Every line of the material is to be returned verbatim. Pictures stay out.
━━━━━━━━━━━━━━━━━━━━
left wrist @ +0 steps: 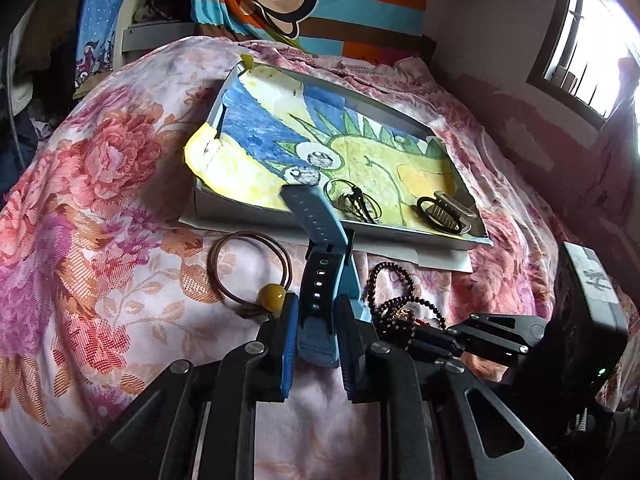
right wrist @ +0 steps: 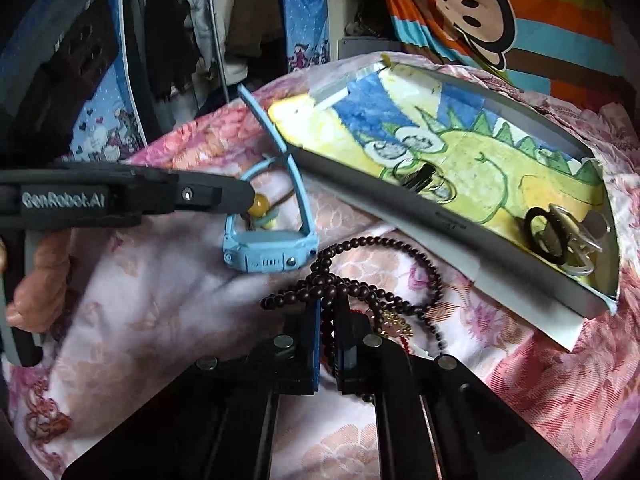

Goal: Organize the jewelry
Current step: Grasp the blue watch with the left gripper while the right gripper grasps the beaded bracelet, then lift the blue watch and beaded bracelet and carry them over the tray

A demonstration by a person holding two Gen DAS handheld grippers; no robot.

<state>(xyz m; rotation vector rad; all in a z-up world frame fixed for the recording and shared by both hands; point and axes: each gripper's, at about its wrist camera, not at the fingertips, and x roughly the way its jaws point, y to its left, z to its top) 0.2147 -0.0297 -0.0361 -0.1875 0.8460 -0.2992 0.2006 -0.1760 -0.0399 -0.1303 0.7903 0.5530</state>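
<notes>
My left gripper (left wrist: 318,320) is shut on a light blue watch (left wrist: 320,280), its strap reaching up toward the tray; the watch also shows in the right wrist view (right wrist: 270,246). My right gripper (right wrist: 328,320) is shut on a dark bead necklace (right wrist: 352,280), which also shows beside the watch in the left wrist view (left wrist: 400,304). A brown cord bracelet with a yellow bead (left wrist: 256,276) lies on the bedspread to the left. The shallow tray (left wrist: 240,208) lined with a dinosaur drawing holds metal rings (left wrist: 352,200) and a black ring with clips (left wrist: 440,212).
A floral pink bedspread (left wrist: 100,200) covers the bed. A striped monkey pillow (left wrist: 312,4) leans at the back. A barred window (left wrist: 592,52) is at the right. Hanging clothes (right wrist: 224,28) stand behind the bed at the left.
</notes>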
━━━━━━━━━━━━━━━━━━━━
**SOLUTION FOR THIS PROBLEM**.
left wrist @ +0 steps: 
right wrist @ +0 steps: 

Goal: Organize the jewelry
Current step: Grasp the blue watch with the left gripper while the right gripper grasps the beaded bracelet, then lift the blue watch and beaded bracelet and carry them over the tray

A demonstration by a person holding two Gen DAS handheld grippers; no robot.

<state>(xyz m; rotation vector rad; all in a z-up world frame fixed for the recording and shared by both hands; point and axes: each gripper's, at about its wrist camera, not at the fingertips, and x roughly the way its jaws point, y to its left, z to its top) 0.2147 -0.0297 -0.0361 -0.1875 0.8460 -0.2992 0.2006 -0.1760 -0.0399 -0.1303 0.7903 0.5530</state>
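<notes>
My left gripper (left wrist: 318,320) is shut on a light blue watch (left wrist: 320,280), its strap reaching up toward the tray; the watch also shows in the right wrist view (right wrist: 270,246). My right gripper (right wrist: 328,320) is shut on a dark bead necklace (right wrist: 352,280), which also shows beside the watch in the left wrist view (left wrist: 400,304). A brown cord bracelet with a yellow bead (left wrist: 256,276) lies on the bedspread to the left. The shallow tray (left wrist: 240,208) lined with a dinosaur drawing holds metal rings (left wrist: 352,200) and a black ring with clips (left wrist: 440,212).
A floral pink bedspread (left wrist: 100,200) covers the bed. A striped monkey pillow (left wrist: 312,4) leans at the back. A barred window (left wrist: 592,52) is at the right. Hanging clothes (right wrist: 224,28) stand behind the bed at the left.
</notes>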

No further output is expected.